Saturday, November 9, 2013

Easy Envelope Quilt - Hung in My Classroom and Put to Good Use!

Welcome to my classroom, the Reading Nook. 
I'm a reading teacher at an elementary school.
The walls of my classroom are covered in quilts. 
Here's my latest one - my Easy Envelope Quilt. 
Our wonderful custodian just hung it for me. 
I found the directions on this video from Alex Anderson.
Inside each envelope is the title of a poem.
Today, I introduced my students to this new quilt.  First, each student received their own notebook containing 24 poems.  The name of each of the poems is written on an index card inside an envelope of my quilt. 
A student reached in an envelope, drew out the card, and read the title of the poem.  Then the students found the poem in their notebooks.  (The poems are in alphabetical order.)  I first read the poem to them, and then we all read the poem together.  Each student got a chance to pick a card out of an envelope.  (It was interesting that they wanted to advise each student on which card to draw, even though they ALL got a turn.  "Choose the one in Denver Bronco colors!"  "No, no!  Choose the pink and purple one!")  
Until I Saw the Sea

Until I saw the sea
I did not know
that wind
could wrinkle water so
I never knew
That sun
Could splinter a whole sea of blue.

did I know before,
a sea breathes in and out
upon a shore.

             Lillian Moore

White sheep, white sheep
On a blue hill,
When the wind stops
You all stand still.
When the wind blows
You walk away slow.
White sheep, white sheep,
Where do you go?

        Christina G. Rossetti

I have small groups of three or four students that I meet with for a half hour each day.  Repeated readings build their fluency.  Poetry is good for that.  But more importantly, I want my students to love poetry.  I think my new Envelope Quilt will help that! 
(I got the best gift a reading teacher could get today.  Two students asked if they could take the book home and do some EXTRA READING!  I don't give homework on the week-end, but they couldn't wait until Monday to find out what was going to happen.  Coming from students who struggle with reading, I can't tell you how happy this made me!)   
What is your favorite poem from your childhood?  Inquiring minds want to know!  Please answer in the comments section below.
You might also enjoy reading my post about Poem In Your Pocket Day.  


  1. "Stopping by Woods on a Snowy Evening," I think.

  2. Replies
    1. I love that poem! I will add it to the 24!

  3. This is wonderful! I can see how your students will enjoy this.

    Do you have a pattern name or is it a design of your own?

    1. Kathryn, I updated my blog post to include the link to a video showing how to make this quilt:

  4. Replies
    1. Thank you! I have wonderful parents who taught me a love of poetry and reading (as well as sewing)!
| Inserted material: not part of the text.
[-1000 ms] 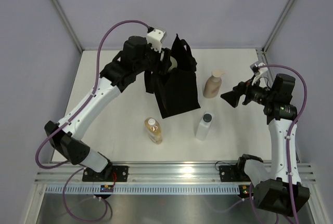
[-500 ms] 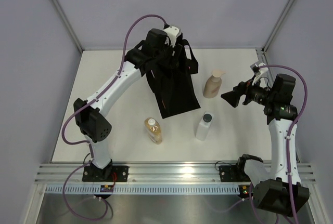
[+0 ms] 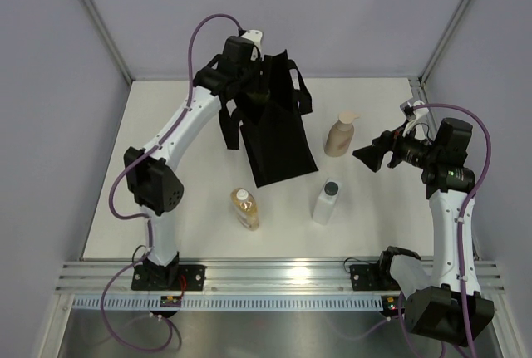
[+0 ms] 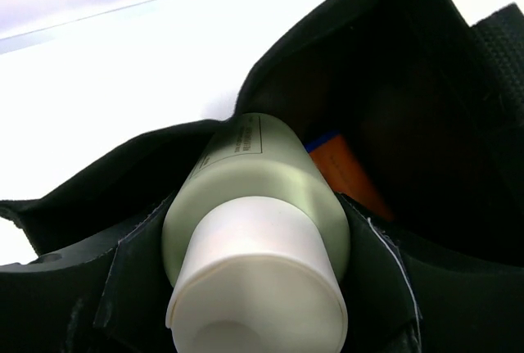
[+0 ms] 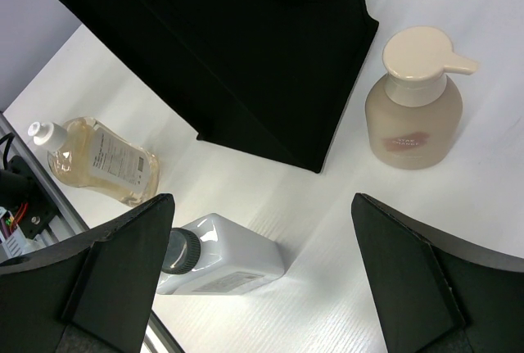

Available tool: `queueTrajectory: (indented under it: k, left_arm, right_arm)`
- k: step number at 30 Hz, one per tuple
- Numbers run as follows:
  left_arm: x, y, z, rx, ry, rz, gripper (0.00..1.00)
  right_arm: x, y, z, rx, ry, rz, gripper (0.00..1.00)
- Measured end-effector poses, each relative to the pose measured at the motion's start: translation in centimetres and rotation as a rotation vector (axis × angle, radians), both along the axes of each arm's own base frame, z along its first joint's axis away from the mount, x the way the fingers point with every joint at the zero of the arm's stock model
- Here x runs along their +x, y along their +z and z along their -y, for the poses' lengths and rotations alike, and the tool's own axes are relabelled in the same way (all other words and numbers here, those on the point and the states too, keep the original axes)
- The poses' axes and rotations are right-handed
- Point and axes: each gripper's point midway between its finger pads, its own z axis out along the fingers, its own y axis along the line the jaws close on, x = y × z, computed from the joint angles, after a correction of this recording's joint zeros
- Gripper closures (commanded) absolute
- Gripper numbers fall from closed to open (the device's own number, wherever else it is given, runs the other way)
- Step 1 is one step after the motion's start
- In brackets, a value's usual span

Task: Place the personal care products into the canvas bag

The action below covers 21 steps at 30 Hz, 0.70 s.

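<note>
We swung our left claw (image 3: 252,90), squeezing the pale olive bottle (image 4: 262,197), up to the mouth of the canvas bag (image 3: 278,142) at the top middle, so we could soon drop it in, while our right claw (image 3: 364,159) waited wide open at the right.

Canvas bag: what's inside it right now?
In the canvas bag: pale olive bottle at the mouth, an orange bottle with blue top beyond it. The remaining interior is too dark to read.
</note>
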Motion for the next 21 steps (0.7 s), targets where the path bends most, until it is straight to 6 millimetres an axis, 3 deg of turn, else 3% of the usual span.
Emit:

  5. I have a cousin who would also love this for her classroom. Is it an original design of yours and if so would you be willing to share the pattern?

    1. It is not my original design. I found out how to make the quilt through a video by Alex Anderson:

  6. My favorite poem as a child was My Shadow by Robert Louis Stevenson. My grandmother introduced it to me.
    Love the quilt and how special it is to your students already.

  7. Little Orphan Annie, James Whitcomb Riley; my dad read them to us and so many of Riley's are favorites. Also he is an IN poet and lived near where I grew up.

  8. The Raven by Edgar Allen Poe, loved it as a kid and still love it

  9. I don't really have a favourite poem but I do love the idea of this quilt.
    It looks fantastic

  10. I love your quilt! It would make a fantastic advent calendar too!

  11. The quote from Aunt Jane of Kentucky is wonderful. I continue to be surprised that so many quilters I know don't label their quilts!! Your students will most certainly remember yours!

  12. I love the quilt - and I love the effort you are putting in to make reading enjoyable for these students! A favorite poem of mine for older students is "Reflections on a Gift of Watermelon Pickle Received from a Friend Called Felicity." It is another keeper!

  13. I wandered lonely as a cloud, that floats on high o'er vale and hills ....
    I lived at the top of a long hill, arches of elms like a cathedral, and the wooded hills covered with daffodils in the spring. Sometimes we referred to it as "daffodil hill". Now that was a poem I could relate to.

  14. Your students are lucky to have you as a teacher! The public needs to hear more a bout teachers like you and less about teachers doing bad things.